Scan the listing below and copy every line holding "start".
*** Information shown Section Begins ***
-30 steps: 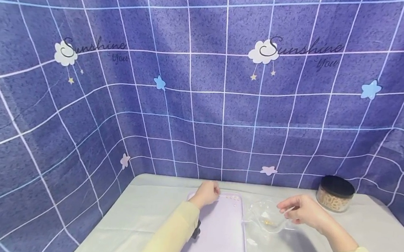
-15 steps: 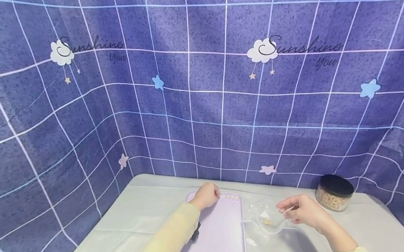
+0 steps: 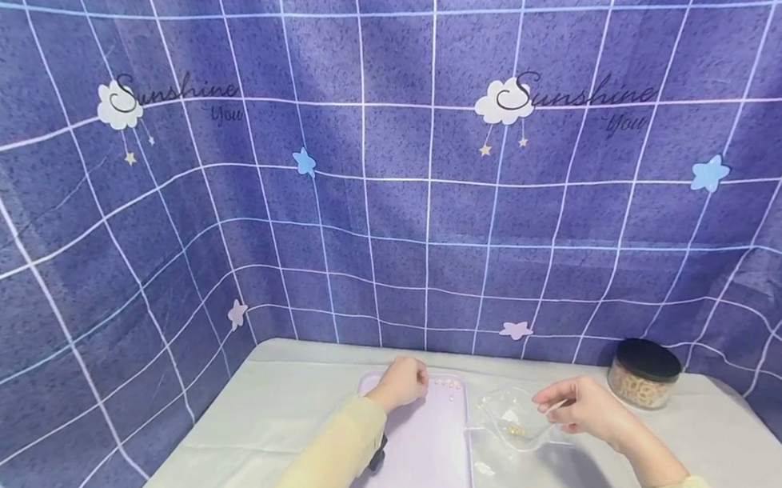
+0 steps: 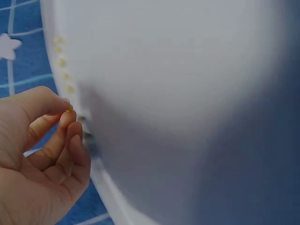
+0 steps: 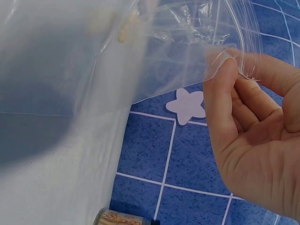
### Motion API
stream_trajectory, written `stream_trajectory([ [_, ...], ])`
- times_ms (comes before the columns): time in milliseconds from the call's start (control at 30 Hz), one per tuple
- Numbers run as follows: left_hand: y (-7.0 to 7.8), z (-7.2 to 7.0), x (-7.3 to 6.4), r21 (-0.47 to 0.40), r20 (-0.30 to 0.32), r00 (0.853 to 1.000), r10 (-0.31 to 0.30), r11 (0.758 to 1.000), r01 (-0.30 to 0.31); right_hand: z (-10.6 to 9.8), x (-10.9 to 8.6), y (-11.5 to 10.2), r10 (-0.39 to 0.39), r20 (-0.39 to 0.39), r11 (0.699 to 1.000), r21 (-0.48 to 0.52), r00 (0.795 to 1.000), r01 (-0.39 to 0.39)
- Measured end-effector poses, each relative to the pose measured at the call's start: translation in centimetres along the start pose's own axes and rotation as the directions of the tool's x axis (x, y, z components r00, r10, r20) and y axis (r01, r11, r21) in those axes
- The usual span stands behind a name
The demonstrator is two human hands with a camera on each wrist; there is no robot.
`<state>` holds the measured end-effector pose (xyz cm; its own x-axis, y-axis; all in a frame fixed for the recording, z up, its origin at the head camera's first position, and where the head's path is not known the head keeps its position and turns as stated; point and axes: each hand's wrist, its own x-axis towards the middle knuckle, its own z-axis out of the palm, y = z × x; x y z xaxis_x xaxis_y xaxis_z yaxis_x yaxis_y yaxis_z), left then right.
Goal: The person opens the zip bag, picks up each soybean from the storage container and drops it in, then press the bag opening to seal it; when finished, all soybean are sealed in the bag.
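Left hand (image 3: 404,382) pinches yellow piece (image 4: 69,108) at far end of lilac tray (image 3: 408,471). Right hand (image 3: 589,411) grips clear bag (image 3: 519,480), yellow bits (image 3: 515,431) inside.

A purple gridded curtain (image 3: 388,203) surrounds a white-covered table (image 3: 248,413).

Whether it's a home or a studio I can't tell, just a curtained-off corner, its pale cloth-covered table (image 3: 257,406) set against wrinkled purple-blue hangings (image 3: 388,203) printed with clouds (image 3: 504,102) and stars (image 3: 710,174).
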<state>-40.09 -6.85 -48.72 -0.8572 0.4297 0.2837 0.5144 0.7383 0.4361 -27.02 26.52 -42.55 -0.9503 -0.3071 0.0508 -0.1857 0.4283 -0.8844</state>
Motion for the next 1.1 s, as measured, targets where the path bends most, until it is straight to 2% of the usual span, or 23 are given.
stream_trajectory([
  [100,2.2,-0.4,0.4,-0.090,-0.003,0.999,0.050,0.995,-0.050,0.0,0.1,0.1,-0.003,0.002,1.000,0.000,1.000,0.003],
  [233,7.2,-1.2,0.9,-0.220,0.008,0.988,0.152,0.964,-0.147,-0.2,0.0,0.0,0.000,-0.005,1.000,-0.007,1.000,0.000],
  [300,9.5,-1.4,1.0,-0.274,0.022,0.976,0.216,0.940,-0.202,-0.3,0.0,-0.1,0.001,-0.006,1.000,-0.010,1.000,-0.001],
  [367,11.2,-1.2,1.0,-0.303,0.043,0.961,0.275,0.920,-0.250,-0.3,0.1,0.0,0.008,-0.010,1.000,-0.008,1.000,-0.008],
  [433,12.3,-0.8,0.9,-0.309,0.069,0.942,0.329,0.905,-0.293,-0.3,0.1,0.1,0.002,-0.007,1.000,-0.010,1.000,-0.002],
  [500,12.9,-0.2,0.8,-0.303,0.096,0.929,0.357,0.900,-0.315,-0.1,0.1,0.2,-0.002,-0.006,1.000,-0.005,1.000,0.002],
  [600,13.3,0.6,0.4,-0.276,0.128,0.921,0.367,0.905,-0.322,0.2,0.2,0.5,-0.006,0.001,1.000,0.003,1.000,0.006],
  [700,13.3,1.1,-0.1,-0.255,0.132,0.927,0.350,0.916,-0.309,0.5,0.3,1.0,-0.005,0.012,1.000,0.009,1.000,0.005],
  [767,13.3,1.2,-0.3,-0.247,0.118,0.935,0.334,0.922,-0.298,0.6,0.2,1.1,0.001,0.013,1.000,0.008,1.000,-0.001],
  [867,13.0,0.8,-0.1,-0.232,0.055,0.948,0.313,0.927,-0.293,0.6,0.1,1.0,-0.006,0.009,1.000,-0.003,1.000,0.006],
  [967,11.7,-0.1,0.5,-0.209,-0.020,0.958,0.285,0.936,-0.283,0.4,0.1,0.6,-0.005,0.000,1.000,-0.006,1.000,0.005],
  [1100,8.3,-1.0,1.1,-0.173,-0.074,0.971,0.227,0.956,-0.237,0.2,0.1,0.1,-0.007,-0.003,1.000,-0.007,1.000,0.007],
])
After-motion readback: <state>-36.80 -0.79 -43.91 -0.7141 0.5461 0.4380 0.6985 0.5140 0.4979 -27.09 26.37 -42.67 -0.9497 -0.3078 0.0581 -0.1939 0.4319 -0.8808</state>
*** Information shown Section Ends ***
Task response:
- times_ms (comes before the columns): time in milliseconds from the call's start (control at 30 Hz), one per tuple
- Measured end-effector poses, each relative to the pose measured at the call's start: translation in centimetres along the start pose's own axes and rotation as the directions of the tool's x axis (x, y, z components r00, r10, r20) and y axis (r01, r11, r21) in those axes

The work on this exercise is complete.